(Task):
The material beneath this line should be printed exactly, with its pictures omitted.

(Data extract):

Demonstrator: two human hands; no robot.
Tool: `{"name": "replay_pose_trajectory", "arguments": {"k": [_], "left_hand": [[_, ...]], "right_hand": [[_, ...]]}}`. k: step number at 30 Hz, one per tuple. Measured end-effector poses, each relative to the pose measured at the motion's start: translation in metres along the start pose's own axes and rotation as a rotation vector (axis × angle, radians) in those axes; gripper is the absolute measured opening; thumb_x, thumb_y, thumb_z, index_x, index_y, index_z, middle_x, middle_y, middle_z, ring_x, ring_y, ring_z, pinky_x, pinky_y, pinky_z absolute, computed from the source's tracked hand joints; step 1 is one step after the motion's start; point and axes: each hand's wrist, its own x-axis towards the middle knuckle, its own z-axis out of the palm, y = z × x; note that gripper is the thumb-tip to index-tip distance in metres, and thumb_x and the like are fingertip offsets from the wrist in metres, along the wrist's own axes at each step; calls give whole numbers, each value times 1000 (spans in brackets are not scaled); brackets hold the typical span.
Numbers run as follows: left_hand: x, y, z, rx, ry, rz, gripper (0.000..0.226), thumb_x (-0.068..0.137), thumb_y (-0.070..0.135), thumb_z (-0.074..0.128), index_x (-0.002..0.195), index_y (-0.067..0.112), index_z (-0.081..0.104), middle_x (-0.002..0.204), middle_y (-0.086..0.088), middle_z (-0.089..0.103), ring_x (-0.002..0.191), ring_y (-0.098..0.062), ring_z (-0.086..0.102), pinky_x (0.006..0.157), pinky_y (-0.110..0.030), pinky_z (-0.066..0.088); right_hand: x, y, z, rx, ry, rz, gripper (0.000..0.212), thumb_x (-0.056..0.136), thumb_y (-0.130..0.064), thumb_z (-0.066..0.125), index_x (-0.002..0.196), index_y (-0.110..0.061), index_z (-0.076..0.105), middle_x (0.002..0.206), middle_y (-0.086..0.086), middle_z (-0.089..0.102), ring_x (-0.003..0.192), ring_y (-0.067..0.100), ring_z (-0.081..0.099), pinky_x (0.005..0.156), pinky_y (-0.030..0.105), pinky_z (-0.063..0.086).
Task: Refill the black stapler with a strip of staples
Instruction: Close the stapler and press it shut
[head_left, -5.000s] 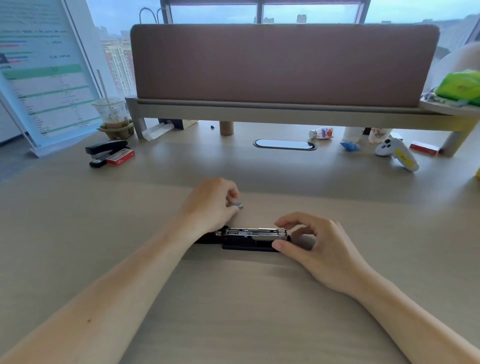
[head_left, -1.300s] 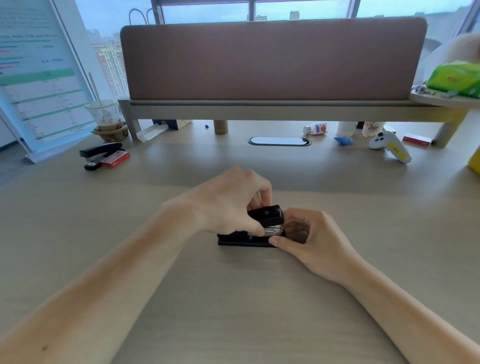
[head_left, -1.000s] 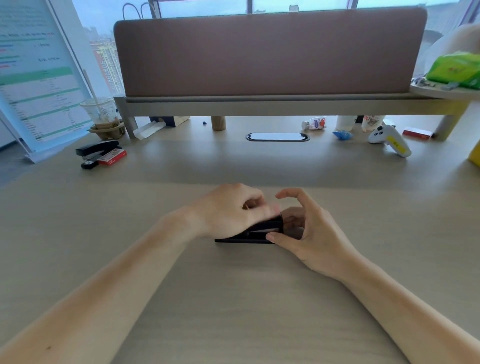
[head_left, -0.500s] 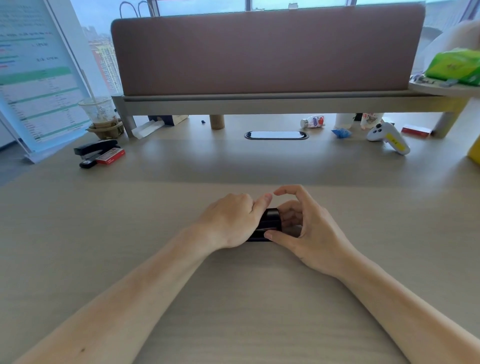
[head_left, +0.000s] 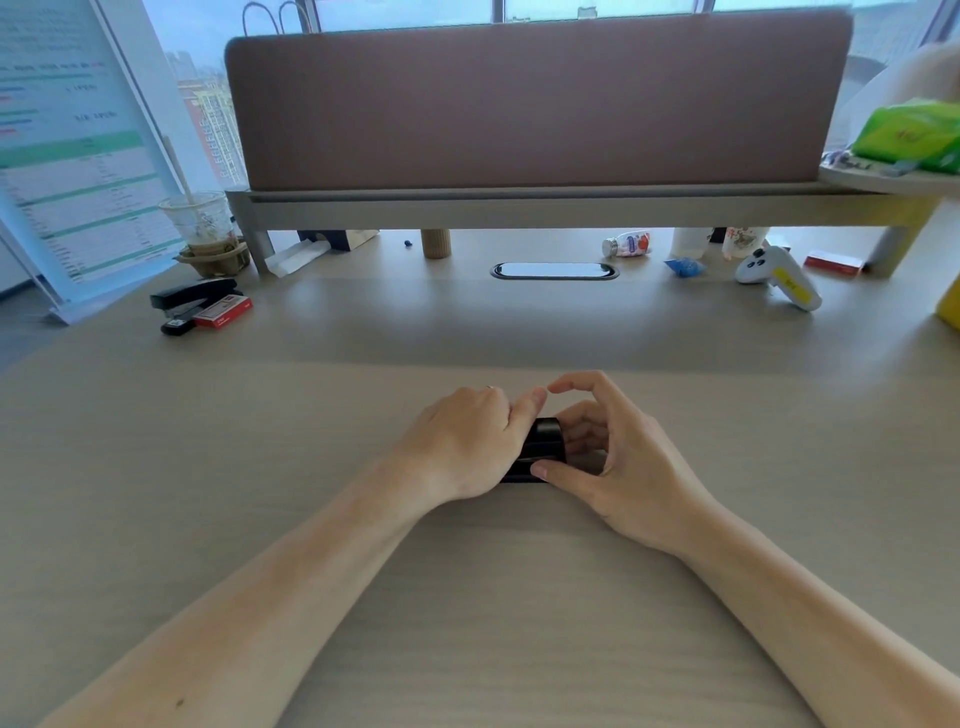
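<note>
The black stapler (head_left: 543, 447) lies flat on the wooden desk (head_left: 467, 597) in the middle of the view, its top arm down. My left hand (head_left: 467, 441) lies palm-down over its left part and covers most of it. My right hand (head_left: 618, 457) cups the stapler's right end, thumb against the near edge of the base, fingers curled above it. Only a short black stretch shows between the two hands. No staple strip can be seen.
A second black stapler (head_left: 192, 299) and a red staple box (head_left: 223, 313) sit at the far left. A plastic cup (head_left: 200, 221), a brown divider panel (head_left: 535, 98), a small bottle (head_left: 628, 244) and a white-and-yellow controller (head_left: 779, 278) line the back.
Five seconds ago the stapler lay open with its metal magazine showing. My left hand then swung the top arm down and pressed it flat; it now rests over the stapler.
</note>
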Motion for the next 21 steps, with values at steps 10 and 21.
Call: {"name": "replay_pose_trajectory", "arguments": {"k": [10, 21], "left_hand": [[-29, -31, -37, -218, 69, 190, 19, 96, 45, 65, 99, 28, 58, 107, 13, 71, 105, -6, 65, 88, -27, 51], [-44, -56, -30, -149, 10, 239, 33, 84, 38, 74, 93, 35, 42, 84, -5, 72, 77, -32, 67, 75, -50, 55]], "right_hand": [[-3, -5, -5, -208, -14, -47, 68, 74, -61, 79, 134, -40, 54, 118, -20, 72, 112, -1, 67, 96, 19, 50], [12, -12, -14, -689, -364, -30, 115, 68, -93, 53, 163, -34, 26, 168, -17, 26, 157, 8, 20, 127, 30, 17]]}}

(Response to the exercise):
Demonstrator: two human hands; no robot.
Tool: `{"name": "replay_pose_trajectory", "arguments": {"k": [_], "left_hand": [[_, ...]], "right_hand": [[_, ...]]}}`. k: step number at 30 Hz, one per tuple. Measured end-effector poses, each relative to the pose measured at the motion's start: translation in metres along the start pose's own axes and rotation as a rotation vector (axis × angle, radians) in those axes; gripper is the absolute measured opening; thumb_x, thumb_y, thumb_z, index_x, index_y, index_z, middle_x, middle_y, middle_z, ring_x, ring_y, ring_z, pinky_x, pinky_y, pinky_z absolute, computed from the source's tracked hand joints; step 1 is one step after the motion's start; point and axes: each hand's wrist, its own x-axis towards the middle knuckle, its own z-axis out of the palm, y = z × x; note that gripper is the thumb-tip to index-tip distance in metres, and thumb_x and the like are fingertip offsets from the wrist in metres, along the wrist's own axes at each step; calls give whole numbers, each value times 1000 (spans in brackets are not scaled); brackets hold the typical span.
Numbers run as follows: left_hand: x, y, z, rx, ry, rz, gripper (0.000..0.226), thumb_x (-0.068..0.137), thumb_y (-0.070..0.135), thumb_z (-0.074..0.128), index_x (-0.002..0.195), index_y (-0.067..0.112), index_z (-0.081..0.104), middle_x (-0.002..0.204), middle_y (-0.086..0.088), middle_z (-0.089..0.103), ring_x (-0.002..0.191), ring_y (-0.098..0.062), ring_z (-0.086..0.102), pinky_x (0.006..0.157), pinky_y (-0.110..0.030), pinky_z (-0.066..0.088); right_hand: x, y, z, rx, ry, rz, gripper (0.000..0.212), thumb_x (-0.056..0.136), thumb_y (-0.130..0.064), thumb_z (-0.066..0.125), index_x (-0.002..0.196), index_y (-0.110..0.061), index_z (-0.076..0.105), middle_x (0.002..0.206), middle_y (-0.086..0.086), middle_z (-0.089..0.102), ring_x (-0.003..0.192), ring_y (-0.067..0.100), ring_z (-0.081..0.099), pinky_x (0.005..0.156), pinky_y (-0.030..0.105), pinky_z (-0.063..0.086).
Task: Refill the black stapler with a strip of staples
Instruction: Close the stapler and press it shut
[head_left, -5.000s] 
[head_left, -1.300s] 
[head_left, -1.000s] 
[head_left, -0.500s] 
[head_left, +0.000s] 
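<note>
The black stapler (head_left: 543, 447) lies flat on the wooden desk (head_left: 467, 597) in the middle of the view, its top arm down. My left hand (head_left: 467, 441) lies palm-down over its left part and covers most of it. My right hand (head_left: 618, 457) cups the stapler's right end, thumb against the near edge of the base, fingers curled above it. Only a short black stretch shows between the two hands. No staple strip can be seen.
A second black stapler (head_left: 192, 299) and a red staple box (head_left: 223, 313) sit at the far left. A plastic cup (head_left: 200, 221), a brown divider panel (head_left: 535, 98), a small bottle (head_left: 628, 244) and a white-and-yellow controller (head_left: 779, 278) line the back.
Five seconds ago the stapler lay open with its metal magazine showing. My left hand then swung the top arm down and pressed it flat; it now rests over the stapler.
</note>
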Motion for the next 21 steps, with values at steps 10 and 21.
Call: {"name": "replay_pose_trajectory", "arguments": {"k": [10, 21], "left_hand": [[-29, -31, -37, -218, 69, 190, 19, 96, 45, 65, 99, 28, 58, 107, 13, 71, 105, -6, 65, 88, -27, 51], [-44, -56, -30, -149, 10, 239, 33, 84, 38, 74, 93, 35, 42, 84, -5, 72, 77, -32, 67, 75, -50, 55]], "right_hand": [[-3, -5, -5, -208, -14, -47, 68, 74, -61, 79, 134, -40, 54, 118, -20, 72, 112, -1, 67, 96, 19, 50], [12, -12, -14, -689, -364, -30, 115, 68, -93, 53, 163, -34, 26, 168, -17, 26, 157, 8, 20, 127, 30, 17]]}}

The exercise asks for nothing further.